My diary: I am developing an aversion to children
Not my own you understand, but back in 2011 I had a tricky situation in the playground at school.
I was extremely fortunate as I often worked from home which meant I could take my children to school most days. I know there are lots of mums who have to work so miss out on the “school run”. On this particular day I was stood chatting to a couple of the other parents, you know how it is: one eye on the conversation, one eye on the clock, one eye on my middle child, one eye on ASD beauty…
I was enjoying the opportunity of observing the littlest one in “his natural environment”, he was 5 at this time and was stood with a group of children who ranged in age upto around 7. They seemed to be laughing and joking and generally enjoying themselves. But my Mummy radar was tingling (I should mention that I have special powers when it comes to sniffing out trouble) and decided a little wander to get closer to the group was in order.
I was annoyed when I heard one of the boys stage-whisper “Say the “s” word” just as another little boy ran past and said “Say pooh bum”. My little one thought this was a wonderful game.

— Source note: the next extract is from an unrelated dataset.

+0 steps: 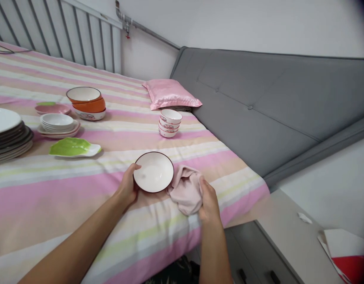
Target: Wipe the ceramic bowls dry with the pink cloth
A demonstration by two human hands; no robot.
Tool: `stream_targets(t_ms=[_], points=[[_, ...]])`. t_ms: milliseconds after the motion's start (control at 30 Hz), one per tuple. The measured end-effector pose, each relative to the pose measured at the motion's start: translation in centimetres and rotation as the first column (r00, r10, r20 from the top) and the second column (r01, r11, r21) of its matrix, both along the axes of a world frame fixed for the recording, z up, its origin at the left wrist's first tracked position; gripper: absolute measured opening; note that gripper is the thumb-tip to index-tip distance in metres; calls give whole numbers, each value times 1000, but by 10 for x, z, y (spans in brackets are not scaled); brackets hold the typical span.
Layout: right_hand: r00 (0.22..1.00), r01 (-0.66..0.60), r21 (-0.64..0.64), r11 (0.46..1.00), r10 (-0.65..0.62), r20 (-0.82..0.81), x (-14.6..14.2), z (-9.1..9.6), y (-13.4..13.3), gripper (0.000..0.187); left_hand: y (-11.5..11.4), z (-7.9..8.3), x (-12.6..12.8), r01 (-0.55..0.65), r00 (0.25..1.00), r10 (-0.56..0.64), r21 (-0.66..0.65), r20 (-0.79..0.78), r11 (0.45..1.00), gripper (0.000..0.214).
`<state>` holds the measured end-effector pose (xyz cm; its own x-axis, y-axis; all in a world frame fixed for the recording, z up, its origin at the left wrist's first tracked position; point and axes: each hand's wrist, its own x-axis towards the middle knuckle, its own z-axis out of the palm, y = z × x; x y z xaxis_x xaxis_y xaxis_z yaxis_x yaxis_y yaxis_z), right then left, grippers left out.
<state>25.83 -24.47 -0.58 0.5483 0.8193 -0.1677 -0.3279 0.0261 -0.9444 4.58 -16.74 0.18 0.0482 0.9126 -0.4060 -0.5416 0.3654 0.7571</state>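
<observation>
Pink-striped bedding (51, 189) is lying under everything here. Well to the left of the white bowl (154, 172), a stack of plates (7, 134) is sitting at the frame's edge, with a green leaf dish (73, 147) nearer the bowl. The left hand (127, 187) is reaching in from the lower left on an outstretched forearm, thumb and fingers gripping the bowl's left rim, its inside facing the camera. Just right of the bowl and touching its edge, a pink cloth (186, 189) is bunching in the right hand (208, 201), which is closing around it. Beyond the bowl, a stack of small bowls (169, 123) is standing.
</observation>
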Motion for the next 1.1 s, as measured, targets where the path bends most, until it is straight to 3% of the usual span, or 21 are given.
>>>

Suffice to say I firmly told each boy “You should not teach the little ones to say rude words” and walked away.
I approached one of the Mum’s to let her know what I had said to her son, and why. I waited with baited breath to see if she would be okay with me dealing with the situation in the way I had (I’m happy for my children to be told off in an appropriate way if they are being naughty, but not everyone is) and was relieved when she said it wasn’t a problem and that she’d have a word with him after school.
I’m calm.
I realise that early years of school come with their share of “rude” words being heard (as a Mum of 3 I’m hardly a novice). But what’s heartbreaking about these situations is the very fine line that is being trod between “children playing with little-one” and “children showing malintent towards little-one”.
How do I explain subtle difference between “larking around with friends” and “inappropriate play”? I would have struggled to explain this to an average 5 year old let alone my little chap….
It was at this point I realised the importance of teaching appropriate vs. inappropriate play. Something that I’m still working on 7 years later…
At times it feels like a losing battle. Especially now I also have the joy of battling with the “online” world. But. We keep open. We keep calm. We keep honest. There is no such thing as asking a “wrong” question at home. And, of course, I keep an eye on browsing history and have access to all emails / inmails / ingame chats. The coaching never stops.